Черный замок Ольшанский (Короткевич) - страница 195

— Не плачь, — сказал я и погладил ее по голове. По этим чудесным волосам цвета красного дерева с золотом, которые никто в мире — а я первый — не решился бы назвать рыжими. Да они и не были такими.

— Я не плачу, — неожиданно твердым и даже сухим, возможно, от безнадежности, голосом сказала она. — Мне обидно другое.

— Что?

— Теперь уже можно сказать. Потому что все равно ничего не изменится.

— Что такое? — одними губами спросил я.

— Мне обидно, что ты не заметил… Не заметил, что я едва не с самого начала люблю тебя…

— Перестань, — сказал я. — Это я, это я не хотел, чтобы ты заметила. Я прожил больше тебя, так много, так бесстыдно много, что не имею права…

— Ты на все имел право… Я очень, очень люблю тебя. И мне все равно, что ты этого прежде не знал — теперь знаешь. И мне все равно, что мы здесь и не выйдем отсюда. Потому что это мы здесь. Ты и я. И других у нас, даже если бы случилось непоправимое и я перестала бы любить тебя так, как любила, уже не будет. Не думай. Я счастлива этим.

— И я счастлив, что помогло горе, что я услышал это. Потому что я никогда бы не решился сказать тебе… Хотя я желал бы, чтобы ты жила долго-долго, пока существует этот проклятый, этот благословенный мир. Больше всего на свете хотел бы, чтобы ты жила. Я очень, очень люблю тебя. И мне легко сейчас признаться в этом.

Она придвинулась и положила голову мне на колени.

— Я очень… я все отдала бы за тебя. Правда. Правда, потому что судьба поставила нас перед невозможностью лгать. Ни словом.

— Я и так никогда не лгал бы тебе. Этим тяжелым волосам, морским глазам, этим ресницам невозможно было бы лгать. Спасибо тебе за все.
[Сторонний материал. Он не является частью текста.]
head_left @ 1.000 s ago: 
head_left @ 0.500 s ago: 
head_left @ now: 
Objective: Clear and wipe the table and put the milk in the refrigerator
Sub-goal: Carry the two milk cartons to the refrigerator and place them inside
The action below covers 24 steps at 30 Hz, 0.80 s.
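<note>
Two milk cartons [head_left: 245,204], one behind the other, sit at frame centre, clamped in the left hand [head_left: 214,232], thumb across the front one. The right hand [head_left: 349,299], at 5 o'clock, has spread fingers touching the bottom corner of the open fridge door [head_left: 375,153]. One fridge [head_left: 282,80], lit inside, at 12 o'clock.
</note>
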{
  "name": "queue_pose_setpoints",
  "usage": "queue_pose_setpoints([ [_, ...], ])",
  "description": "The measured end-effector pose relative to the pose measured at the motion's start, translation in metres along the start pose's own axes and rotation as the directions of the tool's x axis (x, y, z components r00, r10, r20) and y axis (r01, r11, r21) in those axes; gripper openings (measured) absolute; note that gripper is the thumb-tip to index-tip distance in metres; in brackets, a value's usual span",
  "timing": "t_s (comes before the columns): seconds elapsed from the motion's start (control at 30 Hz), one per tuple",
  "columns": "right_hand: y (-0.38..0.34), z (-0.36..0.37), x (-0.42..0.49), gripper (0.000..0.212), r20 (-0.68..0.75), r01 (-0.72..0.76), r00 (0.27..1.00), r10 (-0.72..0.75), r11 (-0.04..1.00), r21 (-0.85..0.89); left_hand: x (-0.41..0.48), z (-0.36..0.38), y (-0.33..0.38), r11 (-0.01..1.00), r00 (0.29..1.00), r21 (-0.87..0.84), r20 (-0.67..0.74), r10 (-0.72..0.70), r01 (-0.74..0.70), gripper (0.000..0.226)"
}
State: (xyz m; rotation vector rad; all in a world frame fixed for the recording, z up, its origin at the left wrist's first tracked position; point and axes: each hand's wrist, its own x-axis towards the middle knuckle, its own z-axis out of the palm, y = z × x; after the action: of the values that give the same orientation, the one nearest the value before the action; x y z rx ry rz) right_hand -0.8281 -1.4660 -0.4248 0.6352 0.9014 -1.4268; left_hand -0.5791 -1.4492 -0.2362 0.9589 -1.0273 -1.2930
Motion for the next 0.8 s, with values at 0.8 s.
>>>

Будь благословенна.

И так мы сидели в плену неразрывных, слитых в единое целое последних объятий, ожидая последнего исхода.

А иного нам не было дано.

Прошли минуты, может, часы, а может, и столетия. Мы боялись пошевелиться. Мы жили переполненной, высшей жизнью.

Потому что просто уже не жили.

* * *

…Я вскинул голову. Мне послышался крик. Детский? Или крик взрослого, приглушенный каменной толщей?

Крик этот как будто блуждал: звучал то ближе, то дальше, то совсем исчезал, то бился в каких-то запутанных лабиринтах. Бубнил, как из-под земли, и вдруг долетел так ясно, словно был в нескольких метрах, под открытым небом.

— Сташка, слышишь?

Наверное, она не слышала. То ли спала, то ли просто находилась в прострации.

— Дяденька! — Словно комариный писк, звучал откуда-то голос.

И тут же как бы взрывался в паутине катакомб:

— Я сейчас!

И снова как сквозь вату:

— Сейчас…

Что это было? Галлюцинации? Так быстро? А наконец, чего и ожидать от этого куска земли, испокон веков отравленного ненавистью, вероломством, подлостью, смертельным ужасом и самой смертью?